According to Houlihan Senior Vice President, Director of Private Brokerage Anthony Cutugno, there was no isolated incident that accounted for the losses, but rather a confluence of events that negatively impacted the markets and effectively shrunk the number of luxury buyers north of New York City.
“The real estate market in New York City has softened, resulting in fewer buyers leaving the city to head north because their apartments remain unsold,” Cutugno said. “This important feeder market was robust just 18 months ago. Condos, co-ops and townhomes appreciated in value, sold quickly, and reliably drove buyers leaving the city to the area. Now, listings are sitting on the market longer as inventory grows, selling for less than expected.”

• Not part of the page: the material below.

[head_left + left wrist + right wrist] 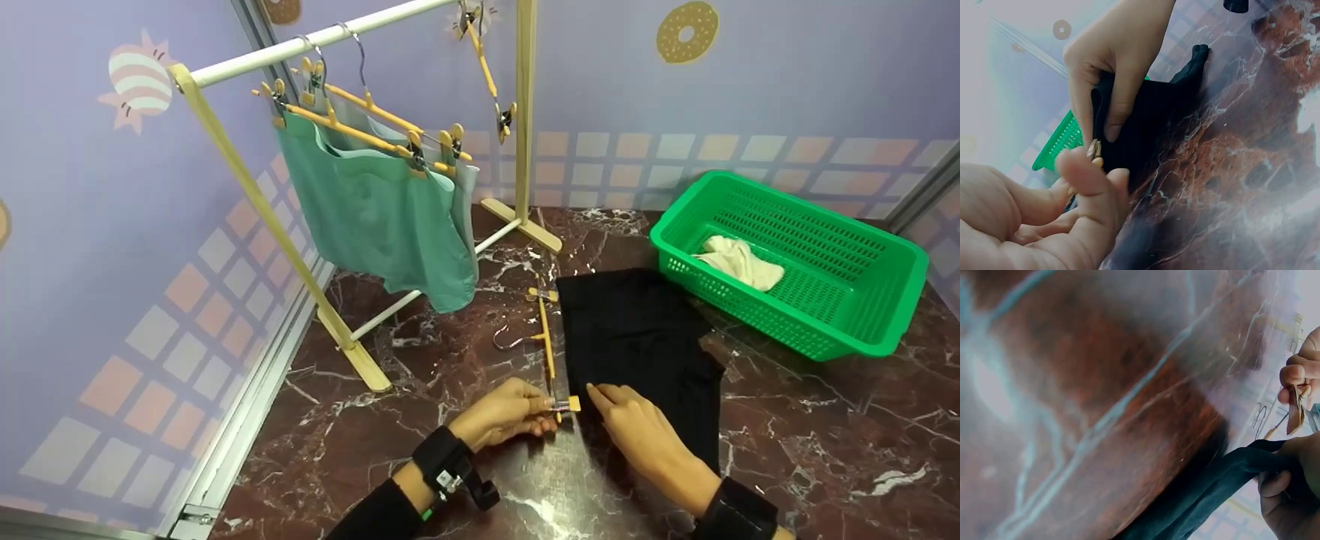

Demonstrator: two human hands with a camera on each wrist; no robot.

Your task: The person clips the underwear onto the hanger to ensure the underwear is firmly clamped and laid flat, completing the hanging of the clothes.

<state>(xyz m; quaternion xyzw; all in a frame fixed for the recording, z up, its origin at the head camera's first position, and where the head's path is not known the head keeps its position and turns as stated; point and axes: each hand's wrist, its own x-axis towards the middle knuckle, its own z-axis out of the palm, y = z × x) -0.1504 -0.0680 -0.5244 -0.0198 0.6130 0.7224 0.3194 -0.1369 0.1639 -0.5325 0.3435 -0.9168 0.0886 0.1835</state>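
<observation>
Black shorts [630, 315] lie on the marbled surface, waist edge toward the left. My right hand [645, 435] pinches the near corner of that edge between thumb and fingers; the left wrist view shows the lifted black fabric [1151, 107] in its grip. Beside the waist edge lies a yellow clip hanger [547, 330], its metal hook pointing left. My left hand [506, 416] pinches the hanger's near clip [574, 403], which is close to the held corner. The far clip [543, 295] is by the far corner. Whether the near clip touches the fabric, I cannot tell.
To the left stands a rack [322, 43] with green shorts [375, 217] and a paler garment [466, 195] clipped on hangers. Another hanger [484, 64] dangles from its far end. A green basket [825, 330] at right holds a whitish cloth [742, 264].
</observation>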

Houlihan’s data indicate a 40 percent decline in the number of New York City buyers moving to the suburbs year-over-year.
Another factor in the luxury market dip are new limitations on property tax deductibility stemming from the new federal tax law, making home ownership less affordable, according to the report. Many would-be move-up buyers, an important sector in the luxury market, are now more likely to stay in their current home, perhaps adding a bedroom or renovating the kitchen, rather than trade up to a larger and more expensive one, it said.
Continued confidence in the economy is evident in the rebounding stock market and a stable interest rate environment, Cutugno said.
There were exceptions over the past six months, he said, noting a $9.1 million off-market sale at 8 S. Manursing Island in Rye – the highest price per-square-foot sold in the area. The broker said that deal indicates the area remains attractive to luxury buyers and that there are still deals happening even at the ultra-high end.
Michael McCooey, a Houlihan Lawrence agent, had represented the seller in their original purchase of the waterfront property in September 2017, which closed at $7.4 million. After razing an existing residence on the parcel and choosing to build anew, the owners ultimately decided to move on and listed the land for sale at $9.8 million.